Apart from September - when people return to work from their summer holidays filled with renewed vigour and goals - January and February must be the two months that recruiters dread most. Feeling blue after an end to all the Christmas period festivities and fired up with fresh ambition and motivation, this is the time when employees are most likely to be dissatisfied with their job and start looking around for a new one.
For some, it is the kick they need to push themselves up the career ladder, but people should be wary of changing jobs simply for the sake of it.
Simon Mingay, vice-president research director at IT consultancy Gartner, explains, "The new year is a time when people start contemplating their situation, and the grass always looks greener on the other side. Yet, a significant number of people go back to a company they have worked for before - up to 20% - so you have to be honest about what is causing the dissatisfaction."
Mingay says employees with itchy feet should sit down and think seriously about what it is that they don't like about their job, why and what can be done to change it. "Identify what it is that you want to change - is it the environment? The job? A long commute?"
If you can pinpoint what it is that you don't like then you need to think about speaking to your manager to see if it can be addressed.
According to Gartner research, the happiest workers are those who claim to have a good relationship with their managers, whereas the least happy workers have bad relationships with their managers. Mingay believes many employees would be surprised to discover how open employers are to accommodating their ambitions and needs - as long as they are within reason.
"Most employers, and particularly in IT, are desperate to keep people and are prepared to be flexible on an individual basis, whether it is reducing stress, workload, changing the environment or whatever," he says.
Any IT professionals who want to move into a different area of IT should consider whether they can do so with their current company.
Where feasible, a good employer should be prepared to re-skill an employee for a different role within a company rather than lose that person altogether. It will also be much easier to find a job in the field you want to work in if you already have proven experience in that area, particularly if you want to work in e-business.

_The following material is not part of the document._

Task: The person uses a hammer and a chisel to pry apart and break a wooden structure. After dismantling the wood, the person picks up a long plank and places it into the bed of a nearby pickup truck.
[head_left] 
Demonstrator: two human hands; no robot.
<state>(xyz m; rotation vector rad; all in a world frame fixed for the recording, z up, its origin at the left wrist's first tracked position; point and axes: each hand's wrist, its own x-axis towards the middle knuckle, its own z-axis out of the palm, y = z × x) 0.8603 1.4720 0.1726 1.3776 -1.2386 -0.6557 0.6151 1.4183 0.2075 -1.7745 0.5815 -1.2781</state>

However, before you go marching into your manager's office with a wish list, you also need to think about what those changes would mean to the company.
While your manager will hopefully take your opinions onboard, they will also have to think about how this will affect the department and company. You will strengthen your case if you can show how any changes would benefit the company.
Imogen Daniels, advisor at the Chartered Institute of Personnel and Development, explains, "Sell it to the manager as a plus for the company as well as for yourself. When you schedule some time in with your manager, you should perhaps let them know beforehand what you want to discuss so that they are prepared as well."